- **Work instructions**
Quote, without any change, the line that contains "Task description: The" and all lines that follow it to the end of the data below.

- **Given data**

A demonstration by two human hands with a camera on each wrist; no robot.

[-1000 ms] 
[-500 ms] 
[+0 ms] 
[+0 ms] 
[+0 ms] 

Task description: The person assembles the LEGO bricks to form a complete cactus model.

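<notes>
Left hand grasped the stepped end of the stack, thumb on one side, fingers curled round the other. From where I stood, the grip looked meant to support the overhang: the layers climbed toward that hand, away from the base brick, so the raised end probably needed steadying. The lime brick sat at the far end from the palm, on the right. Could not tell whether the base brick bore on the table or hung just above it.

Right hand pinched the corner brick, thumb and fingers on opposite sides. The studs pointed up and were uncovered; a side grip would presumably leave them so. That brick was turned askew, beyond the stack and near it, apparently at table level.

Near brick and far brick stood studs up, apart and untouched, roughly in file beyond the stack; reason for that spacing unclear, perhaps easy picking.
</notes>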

- **Written solution**
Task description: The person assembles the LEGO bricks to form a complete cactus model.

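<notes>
Left hand grasped the stepped end of the stack, thumb on one side, fingers curled round the other. From where I stood, the grip looked meant to support the overhang: the layers climbed toward that hand, away from the base brick, so the raised end probably needed steadying. The lime brick sat at the far end from the palm, on the right. Could not tell whether the base brick bore on the table or hung just above it.

Right hand pinched the corner brick, thumb and fingers on opposite sides. The studs pointed up and were uncovered; a side grip would presumably leave them so. That brick was turned askew, beyond the stack and near it, apparently at table level.

Near brick and far brick stood studs up, apart and untouched, roughly in file beyond the stack; reason for that spacing unclear, perhaps easy picking.
</notes>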

The reply to this exercise is complete.